During the winter season, we mention rain twice in the Amida. At the beginning, we invoke rain to praise God, Who causes rain to fall; afterwards, we ask God to bless us with dew and rain.
In the second berakha of the Amida, Meĥayei Ha-meitim, we praise the One “Who makes the wind blow and the rain fall” (“Mashiv ha-ru’aĥ u-morid ha-gashem”). The Sages instituted this praise in this particular berakha because rain gives life to the world.
In the ninth berakha, Birkat Ha-shanim, we request rain. According to Sephardic custom, the entire wording of Birkat Ha-shanim changes from winter to summer. According to Ashkenazic custom, the wording of Birkat Ha-shanim in the summer and in the winter is identical, with the exception of the words “ve-ten tal u-matar livrakha” (“give dew and rain as a blessing”) in the winter and “ve-ten berakha” (“give blessing”) in the summer. (Yemenite Jews have an altogether different text, though the halakhic rule is the same.)
Although both the invocation and request of rain are recited in the winter, there is a difference between them. We invoke rain throughout the rainy season, whereas we request it only when we actually wish for it to begin falling.
We begin invoking rain on Shemini Atzeret. Technically, it could be invoked from the beginning of Sukkot, which coincides with the beginning of the rainy season. However, rain on Sukkot is considered an inauspicious omen since it prevents us from fulfilling the mitzva of sitting in the sukka. Therefore, we do not invoke rain then. The Sages therefore chose Musaf of Shemini Atzeret, when the entire community is in the synagogue, as the moment that it is announced to everyone that we begin invoking rain. Ma’ariv was not chosen because not everyone comes to the synagogue for Ma’ariv, and Shaĥarit was not chosen because the announcement may not be made right before the Amida, as we may not interrupt between redemption and prayer (Beit Yosef and SA 114:1-2).
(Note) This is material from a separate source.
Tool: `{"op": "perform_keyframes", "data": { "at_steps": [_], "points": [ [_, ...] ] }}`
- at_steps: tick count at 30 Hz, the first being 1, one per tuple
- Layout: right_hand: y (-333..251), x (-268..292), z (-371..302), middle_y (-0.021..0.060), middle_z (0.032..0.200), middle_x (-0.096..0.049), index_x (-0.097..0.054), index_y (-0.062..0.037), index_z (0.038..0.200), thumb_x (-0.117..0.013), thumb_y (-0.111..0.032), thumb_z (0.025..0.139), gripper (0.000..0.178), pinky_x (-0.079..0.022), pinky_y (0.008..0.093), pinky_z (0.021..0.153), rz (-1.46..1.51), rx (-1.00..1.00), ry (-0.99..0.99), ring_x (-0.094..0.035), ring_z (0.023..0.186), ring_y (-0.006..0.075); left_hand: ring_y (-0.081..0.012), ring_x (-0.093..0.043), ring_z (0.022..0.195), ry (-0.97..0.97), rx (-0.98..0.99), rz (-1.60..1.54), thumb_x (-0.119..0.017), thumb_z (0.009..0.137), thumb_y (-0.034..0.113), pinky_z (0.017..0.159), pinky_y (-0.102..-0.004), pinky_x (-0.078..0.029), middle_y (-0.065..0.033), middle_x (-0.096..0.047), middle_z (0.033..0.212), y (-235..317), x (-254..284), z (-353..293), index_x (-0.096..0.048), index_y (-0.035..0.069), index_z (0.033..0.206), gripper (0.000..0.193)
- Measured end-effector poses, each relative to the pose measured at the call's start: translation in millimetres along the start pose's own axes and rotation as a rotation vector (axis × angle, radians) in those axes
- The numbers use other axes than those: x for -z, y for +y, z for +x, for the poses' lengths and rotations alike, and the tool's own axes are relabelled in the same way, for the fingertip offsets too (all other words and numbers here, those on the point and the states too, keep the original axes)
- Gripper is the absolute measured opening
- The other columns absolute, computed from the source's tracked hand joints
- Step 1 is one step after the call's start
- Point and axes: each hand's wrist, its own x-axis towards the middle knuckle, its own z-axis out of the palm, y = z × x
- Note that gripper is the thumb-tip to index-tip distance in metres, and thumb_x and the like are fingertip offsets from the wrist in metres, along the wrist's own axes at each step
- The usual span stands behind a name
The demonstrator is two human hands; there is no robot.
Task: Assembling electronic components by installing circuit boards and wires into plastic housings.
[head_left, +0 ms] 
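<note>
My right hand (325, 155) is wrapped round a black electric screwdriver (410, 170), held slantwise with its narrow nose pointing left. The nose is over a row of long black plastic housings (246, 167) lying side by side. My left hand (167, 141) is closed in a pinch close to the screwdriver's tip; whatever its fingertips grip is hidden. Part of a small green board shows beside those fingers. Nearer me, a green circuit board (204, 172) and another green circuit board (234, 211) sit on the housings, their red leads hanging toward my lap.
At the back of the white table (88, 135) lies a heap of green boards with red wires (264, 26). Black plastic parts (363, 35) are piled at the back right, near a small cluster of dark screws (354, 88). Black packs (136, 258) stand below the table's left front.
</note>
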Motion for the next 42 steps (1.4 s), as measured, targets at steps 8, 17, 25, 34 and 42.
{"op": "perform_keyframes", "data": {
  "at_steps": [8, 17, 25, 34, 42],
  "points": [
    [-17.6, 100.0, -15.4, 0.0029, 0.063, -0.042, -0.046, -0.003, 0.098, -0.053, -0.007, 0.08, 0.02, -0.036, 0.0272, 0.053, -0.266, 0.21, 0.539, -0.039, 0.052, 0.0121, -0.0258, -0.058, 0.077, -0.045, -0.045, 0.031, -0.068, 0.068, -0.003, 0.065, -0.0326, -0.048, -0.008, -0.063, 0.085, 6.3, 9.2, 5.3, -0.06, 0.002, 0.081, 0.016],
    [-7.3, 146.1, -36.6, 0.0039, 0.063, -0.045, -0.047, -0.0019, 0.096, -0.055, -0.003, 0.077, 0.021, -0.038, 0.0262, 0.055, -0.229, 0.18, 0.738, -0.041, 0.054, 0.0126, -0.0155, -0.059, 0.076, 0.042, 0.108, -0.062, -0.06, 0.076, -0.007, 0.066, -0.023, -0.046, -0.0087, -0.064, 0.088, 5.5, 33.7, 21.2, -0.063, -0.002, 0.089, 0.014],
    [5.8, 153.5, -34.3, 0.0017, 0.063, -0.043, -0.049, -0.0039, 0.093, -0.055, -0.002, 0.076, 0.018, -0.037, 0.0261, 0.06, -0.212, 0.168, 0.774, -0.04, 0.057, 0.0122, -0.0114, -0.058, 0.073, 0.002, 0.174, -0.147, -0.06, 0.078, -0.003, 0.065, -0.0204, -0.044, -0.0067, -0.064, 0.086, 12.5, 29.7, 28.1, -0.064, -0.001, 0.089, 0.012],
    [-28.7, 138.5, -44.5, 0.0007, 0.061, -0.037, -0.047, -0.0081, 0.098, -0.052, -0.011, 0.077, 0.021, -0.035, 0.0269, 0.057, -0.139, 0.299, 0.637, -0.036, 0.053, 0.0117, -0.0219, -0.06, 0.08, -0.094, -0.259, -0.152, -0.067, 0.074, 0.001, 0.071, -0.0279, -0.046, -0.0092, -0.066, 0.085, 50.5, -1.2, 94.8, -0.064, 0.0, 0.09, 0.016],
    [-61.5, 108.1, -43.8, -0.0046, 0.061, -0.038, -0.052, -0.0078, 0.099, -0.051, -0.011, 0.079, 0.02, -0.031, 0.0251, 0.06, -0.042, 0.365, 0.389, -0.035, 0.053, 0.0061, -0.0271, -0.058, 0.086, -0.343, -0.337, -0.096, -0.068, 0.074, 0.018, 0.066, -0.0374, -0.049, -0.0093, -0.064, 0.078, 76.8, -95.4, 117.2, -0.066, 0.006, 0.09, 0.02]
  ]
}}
The time to begin requesting was postponed for fifteen days to allow those who made the pilgrimage from the area of the Euphrates River to the Temple in Jerusalem for Sukkot to return home without being rained upon. Thus, we begin requesting rain at Ma’ariv on the seventh night of the month of Marĥeshvan (SA 117:1). Even after the destruction of the Temple, this custom was not abolished, since any practice that reminds us of the glory days of the Temple is cherished. Only after the Temple is rebuilt will the Sanhedrin be able to determine whether or not to change the time that we start requesting rain, taking into consideration contemporary means of transportation.
We continue to invoke rain until the first day of Pesaĥ, when we still invoke rain in Shaĥarit but begin invoking dew in Musaf. Regarding the request for rain, since the request is only made on weekdays, the last time we request rain is Minĥa of Erev Pesaĥ.